[Data items]
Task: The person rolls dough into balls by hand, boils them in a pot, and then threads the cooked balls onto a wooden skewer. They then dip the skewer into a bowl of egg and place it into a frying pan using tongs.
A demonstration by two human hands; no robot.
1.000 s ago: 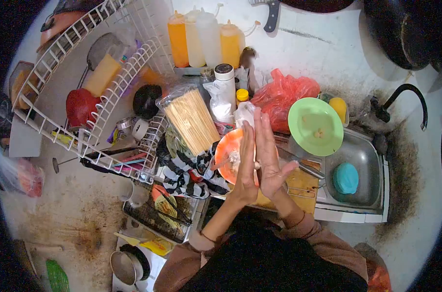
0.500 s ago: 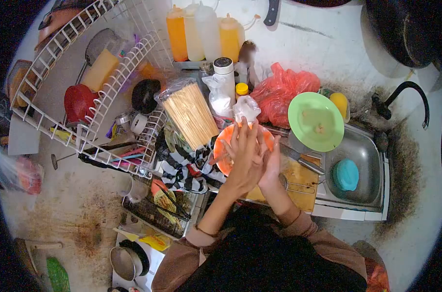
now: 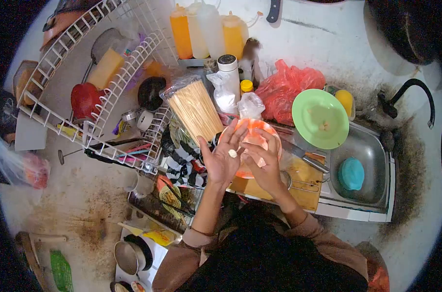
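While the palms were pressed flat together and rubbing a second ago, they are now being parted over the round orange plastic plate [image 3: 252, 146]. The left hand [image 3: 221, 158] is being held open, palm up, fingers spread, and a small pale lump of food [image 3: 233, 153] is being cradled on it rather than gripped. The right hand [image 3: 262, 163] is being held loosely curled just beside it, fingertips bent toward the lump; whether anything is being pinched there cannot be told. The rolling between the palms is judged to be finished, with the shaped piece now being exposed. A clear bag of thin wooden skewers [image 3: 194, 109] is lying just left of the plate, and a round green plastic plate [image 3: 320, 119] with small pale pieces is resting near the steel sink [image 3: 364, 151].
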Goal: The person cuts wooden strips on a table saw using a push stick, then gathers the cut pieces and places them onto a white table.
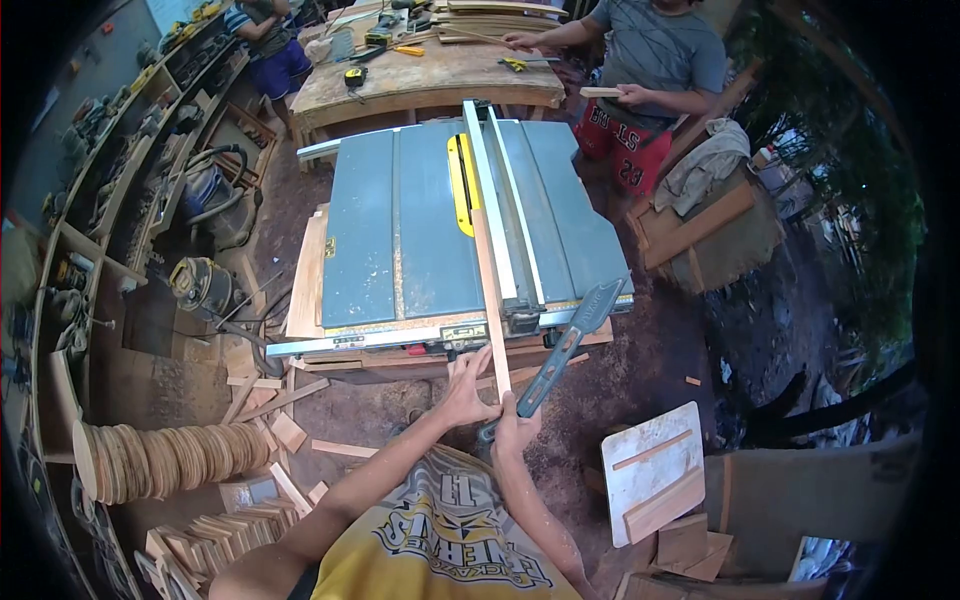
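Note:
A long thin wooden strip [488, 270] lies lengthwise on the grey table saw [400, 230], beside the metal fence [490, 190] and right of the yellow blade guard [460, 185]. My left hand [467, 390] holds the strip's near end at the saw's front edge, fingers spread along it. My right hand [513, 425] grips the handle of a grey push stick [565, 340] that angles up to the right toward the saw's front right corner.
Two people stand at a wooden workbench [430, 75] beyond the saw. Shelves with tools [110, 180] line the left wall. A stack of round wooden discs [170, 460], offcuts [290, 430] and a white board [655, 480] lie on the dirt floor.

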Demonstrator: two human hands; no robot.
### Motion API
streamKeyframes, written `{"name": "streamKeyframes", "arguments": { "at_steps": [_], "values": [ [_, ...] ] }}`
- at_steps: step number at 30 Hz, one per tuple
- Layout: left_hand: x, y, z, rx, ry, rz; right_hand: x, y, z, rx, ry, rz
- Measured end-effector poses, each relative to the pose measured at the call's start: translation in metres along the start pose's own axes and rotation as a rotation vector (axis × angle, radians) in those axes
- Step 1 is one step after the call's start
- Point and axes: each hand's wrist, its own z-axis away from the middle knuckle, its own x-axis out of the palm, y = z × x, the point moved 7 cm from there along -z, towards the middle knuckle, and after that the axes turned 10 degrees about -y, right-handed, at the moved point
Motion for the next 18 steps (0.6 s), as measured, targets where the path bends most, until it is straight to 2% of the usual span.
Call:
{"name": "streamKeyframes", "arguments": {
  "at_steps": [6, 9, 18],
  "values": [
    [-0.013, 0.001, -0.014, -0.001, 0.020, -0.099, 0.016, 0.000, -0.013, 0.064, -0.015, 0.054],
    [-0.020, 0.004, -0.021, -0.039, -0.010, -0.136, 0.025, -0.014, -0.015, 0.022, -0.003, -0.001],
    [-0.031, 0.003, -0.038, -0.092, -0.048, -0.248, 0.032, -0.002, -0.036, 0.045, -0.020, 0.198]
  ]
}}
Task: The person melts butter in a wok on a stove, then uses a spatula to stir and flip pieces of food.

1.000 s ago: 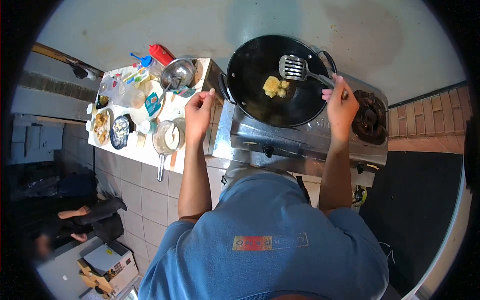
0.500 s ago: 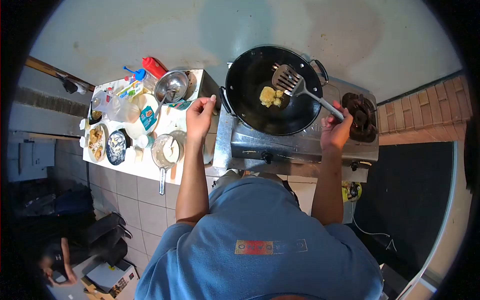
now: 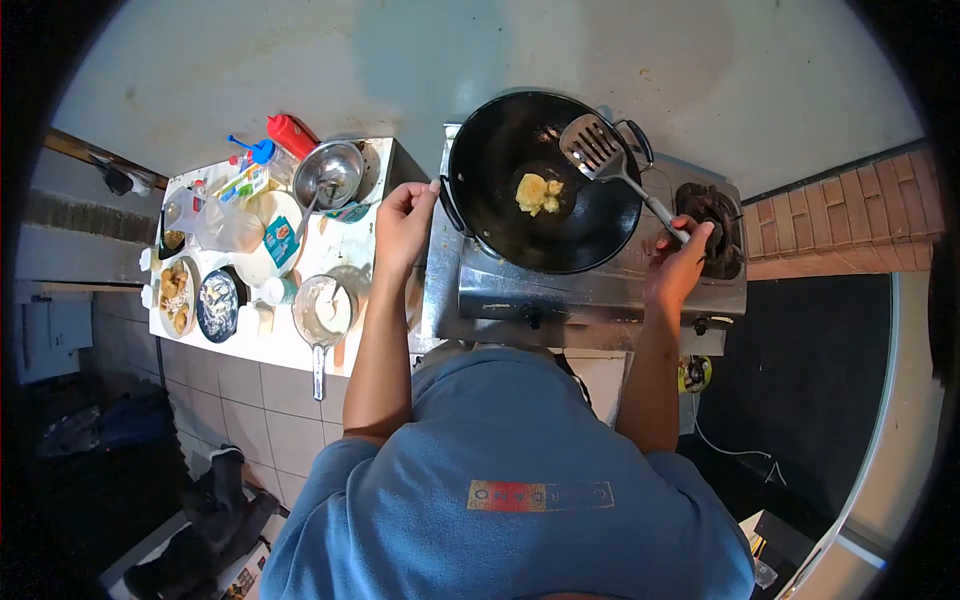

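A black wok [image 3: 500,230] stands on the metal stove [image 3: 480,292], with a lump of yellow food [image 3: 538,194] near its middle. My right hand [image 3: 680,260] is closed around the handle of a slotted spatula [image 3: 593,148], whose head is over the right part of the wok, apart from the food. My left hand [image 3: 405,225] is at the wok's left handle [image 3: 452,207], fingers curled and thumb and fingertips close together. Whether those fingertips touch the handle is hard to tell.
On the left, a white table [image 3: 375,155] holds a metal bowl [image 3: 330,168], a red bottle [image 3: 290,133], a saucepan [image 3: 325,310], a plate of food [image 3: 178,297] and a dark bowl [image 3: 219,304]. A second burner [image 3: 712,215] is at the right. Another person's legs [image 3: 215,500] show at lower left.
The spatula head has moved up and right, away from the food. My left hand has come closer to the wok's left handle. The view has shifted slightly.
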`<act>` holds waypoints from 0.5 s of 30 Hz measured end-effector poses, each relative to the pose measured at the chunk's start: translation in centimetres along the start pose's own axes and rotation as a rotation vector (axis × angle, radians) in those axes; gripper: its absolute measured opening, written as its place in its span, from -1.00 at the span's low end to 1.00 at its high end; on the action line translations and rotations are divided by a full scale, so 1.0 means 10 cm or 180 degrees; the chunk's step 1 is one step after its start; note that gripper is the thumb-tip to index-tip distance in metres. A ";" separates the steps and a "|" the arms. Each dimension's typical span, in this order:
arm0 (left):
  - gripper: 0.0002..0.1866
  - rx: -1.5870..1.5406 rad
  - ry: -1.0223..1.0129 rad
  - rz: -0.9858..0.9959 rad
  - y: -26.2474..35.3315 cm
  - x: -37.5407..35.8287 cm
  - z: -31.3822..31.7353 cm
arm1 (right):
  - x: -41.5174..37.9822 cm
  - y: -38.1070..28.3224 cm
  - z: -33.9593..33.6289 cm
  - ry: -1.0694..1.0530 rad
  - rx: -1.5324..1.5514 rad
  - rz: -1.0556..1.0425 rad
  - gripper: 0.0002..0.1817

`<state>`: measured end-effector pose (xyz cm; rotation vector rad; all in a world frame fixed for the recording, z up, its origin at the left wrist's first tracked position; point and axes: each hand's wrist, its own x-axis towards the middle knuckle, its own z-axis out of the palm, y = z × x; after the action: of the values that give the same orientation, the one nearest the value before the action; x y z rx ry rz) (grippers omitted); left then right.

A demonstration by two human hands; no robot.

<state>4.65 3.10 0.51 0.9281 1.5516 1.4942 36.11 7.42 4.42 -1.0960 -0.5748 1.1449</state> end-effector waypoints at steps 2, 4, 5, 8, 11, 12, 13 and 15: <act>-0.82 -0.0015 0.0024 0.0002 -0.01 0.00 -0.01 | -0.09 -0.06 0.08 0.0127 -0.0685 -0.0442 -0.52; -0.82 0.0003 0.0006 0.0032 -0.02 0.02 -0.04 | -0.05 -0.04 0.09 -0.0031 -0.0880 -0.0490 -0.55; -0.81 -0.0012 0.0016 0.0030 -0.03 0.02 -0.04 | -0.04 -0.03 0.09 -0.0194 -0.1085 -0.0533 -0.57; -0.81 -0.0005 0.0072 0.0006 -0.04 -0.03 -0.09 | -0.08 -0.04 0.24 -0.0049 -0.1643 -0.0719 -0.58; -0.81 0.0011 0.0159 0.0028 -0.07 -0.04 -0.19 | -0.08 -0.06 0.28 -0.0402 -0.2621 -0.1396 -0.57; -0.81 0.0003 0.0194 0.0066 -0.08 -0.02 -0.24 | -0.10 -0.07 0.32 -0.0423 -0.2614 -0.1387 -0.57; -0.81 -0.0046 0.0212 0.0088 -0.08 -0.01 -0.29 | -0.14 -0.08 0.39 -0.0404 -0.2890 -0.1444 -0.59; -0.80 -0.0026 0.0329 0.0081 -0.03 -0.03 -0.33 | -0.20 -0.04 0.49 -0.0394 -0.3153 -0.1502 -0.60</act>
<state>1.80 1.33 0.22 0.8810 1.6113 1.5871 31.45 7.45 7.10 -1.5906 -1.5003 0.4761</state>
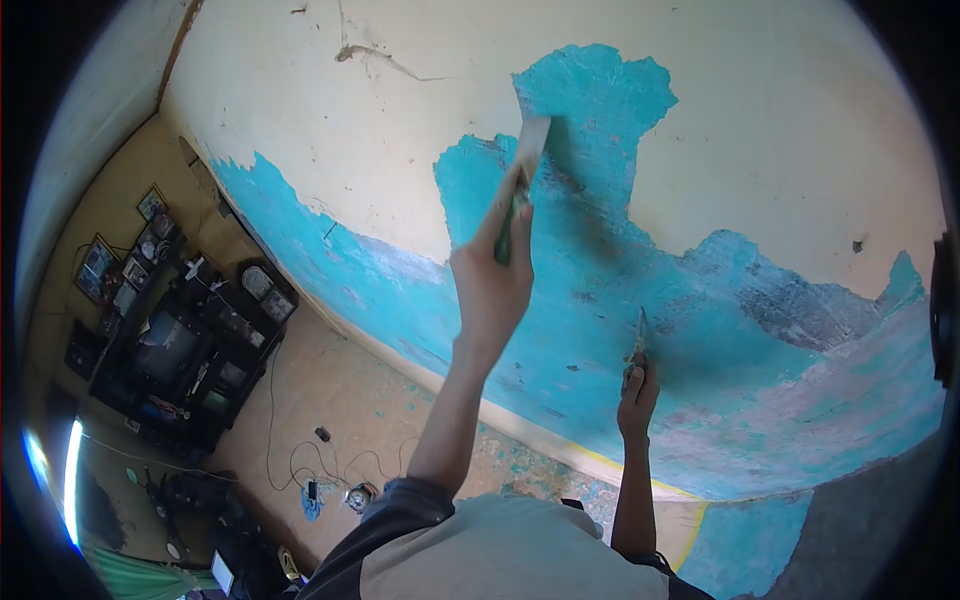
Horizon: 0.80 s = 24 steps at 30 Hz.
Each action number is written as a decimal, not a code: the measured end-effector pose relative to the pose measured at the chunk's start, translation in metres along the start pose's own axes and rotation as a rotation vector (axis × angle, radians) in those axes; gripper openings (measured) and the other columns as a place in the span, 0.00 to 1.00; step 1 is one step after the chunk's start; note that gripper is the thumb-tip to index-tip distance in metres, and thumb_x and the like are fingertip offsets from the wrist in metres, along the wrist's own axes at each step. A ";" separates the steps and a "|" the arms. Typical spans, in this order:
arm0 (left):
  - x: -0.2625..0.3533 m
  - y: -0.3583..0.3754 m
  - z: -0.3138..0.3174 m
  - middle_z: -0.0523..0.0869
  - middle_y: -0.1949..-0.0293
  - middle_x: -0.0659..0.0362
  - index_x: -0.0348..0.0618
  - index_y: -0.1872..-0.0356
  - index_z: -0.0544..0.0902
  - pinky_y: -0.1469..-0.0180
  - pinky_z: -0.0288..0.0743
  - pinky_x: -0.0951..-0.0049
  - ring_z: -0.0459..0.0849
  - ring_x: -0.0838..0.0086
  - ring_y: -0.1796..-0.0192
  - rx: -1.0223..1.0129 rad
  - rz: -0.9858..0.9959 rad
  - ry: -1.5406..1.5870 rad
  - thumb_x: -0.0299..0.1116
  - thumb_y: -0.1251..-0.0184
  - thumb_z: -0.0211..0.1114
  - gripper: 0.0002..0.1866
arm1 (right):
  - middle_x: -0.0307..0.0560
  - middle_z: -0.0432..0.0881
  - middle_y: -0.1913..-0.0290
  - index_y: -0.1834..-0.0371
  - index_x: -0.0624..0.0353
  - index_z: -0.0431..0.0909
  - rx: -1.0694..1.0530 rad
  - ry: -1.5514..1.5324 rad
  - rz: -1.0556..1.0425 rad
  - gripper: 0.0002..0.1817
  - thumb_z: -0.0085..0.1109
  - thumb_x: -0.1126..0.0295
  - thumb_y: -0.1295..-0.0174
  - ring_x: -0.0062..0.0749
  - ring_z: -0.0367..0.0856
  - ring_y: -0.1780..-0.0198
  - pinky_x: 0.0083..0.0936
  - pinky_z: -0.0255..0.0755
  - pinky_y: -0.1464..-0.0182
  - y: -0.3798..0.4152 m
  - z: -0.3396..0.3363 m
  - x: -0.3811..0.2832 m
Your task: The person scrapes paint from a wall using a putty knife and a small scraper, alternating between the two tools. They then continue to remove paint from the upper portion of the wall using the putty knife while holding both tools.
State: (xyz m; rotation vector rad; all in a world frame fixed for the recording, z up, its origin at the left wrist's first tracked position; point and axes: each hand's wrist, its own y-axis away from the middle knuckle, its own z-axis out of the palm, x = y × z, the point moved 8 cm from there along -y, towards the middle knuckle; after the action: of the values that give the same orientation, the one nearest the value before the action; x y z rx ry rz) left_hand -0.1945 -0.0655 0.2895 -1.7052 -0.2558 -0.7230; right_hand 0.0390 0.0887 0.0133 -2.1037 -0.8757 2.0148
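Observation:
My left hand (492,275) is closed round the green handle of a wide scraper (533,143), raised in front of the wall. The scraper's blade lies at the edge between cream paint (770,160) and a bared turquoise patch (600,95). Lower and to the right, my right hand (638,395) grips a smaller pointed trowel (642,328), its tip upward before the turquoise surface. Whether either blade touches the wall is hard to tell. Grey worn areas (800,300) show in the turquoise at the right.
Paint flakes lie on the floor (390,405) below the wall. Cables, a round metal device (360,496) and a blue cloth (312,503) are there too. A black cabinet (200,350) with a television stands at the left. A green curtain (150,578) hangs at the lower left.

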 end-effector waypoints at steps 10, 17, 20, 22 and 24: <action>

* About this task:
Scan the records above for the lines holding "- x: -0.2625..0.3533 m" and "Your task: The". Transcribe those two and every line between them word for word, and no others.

* The answer:
  - x: -0.2625..0.3533 m
  - y: -0.3583..0.3754 m
  - z: -0.3138..0.3174 m
  - middle_z: -0.0523..0.0869
  - middle_y: -0.1949..-0.0293
  - middle_x: -0.0659..0.0362
  - index_x: -0.0348..0.0618
  - index_y: -0.1872..-0.0356
  - index_z: -0.0544..0.0902
  - pinky_y: -0.1469..-0.0180
  - pinky_z: -0.0288..0.0743
  - pinky_x: -0.0951..-0.0049
  - ring_z: -0.0459..0.0849
  - ring_x: -0.0838..0.0086
  - ring_y: -0.1796..-0.0192
  - rx: -1.0223..1.0129 rad
  - rz: -0.9858..0.9959 rad
  - ry: -1.5406..1.5870 rad
  - thumb_x: -0.0299..0.1116
  - thumb_y: -0.1251..-0.0184
  - thumb_z: -0.0211..0.1114
  - gripper: 0.0002..0.1866
arm1 (right):
  - middle_x: -0.0307..0.0560
  - middle_z: -0.0432..0.0881
  - middle_y: -0.1913..-0.0290
  - index_y: -0.1834..-0.0371
  - index_x: -0.0624..0.0353
  - index_z: -0.0431..0.0909
  - rx: -1.0694..1.0530 rad
  - ry: -1.5514..1.5324 rad
  - rz: -1.0556..1.0425 rad
  - gripper: 0.0002..0.1817
  - thumb_z: -0.0085..0.1109
  - thumb_x: -0.1126..0.0295
  - thumb_y: -0.1295..-0.0174
  - ring_x: -0.0062..0.0749
  - ring_z: -0.0367..0.0856
  - ring_y: -0.1780..-0.0198
  - pinky_x: 0.0083..0.0936
  - pinky_z: -0.0255..0.0755
  - pinky_y: -0.1464..-0.0182
  - y: -0.3798..0.4152 m
  - z: -0.3396..0.3363 m
  - x: -0.3811..0.2832 m
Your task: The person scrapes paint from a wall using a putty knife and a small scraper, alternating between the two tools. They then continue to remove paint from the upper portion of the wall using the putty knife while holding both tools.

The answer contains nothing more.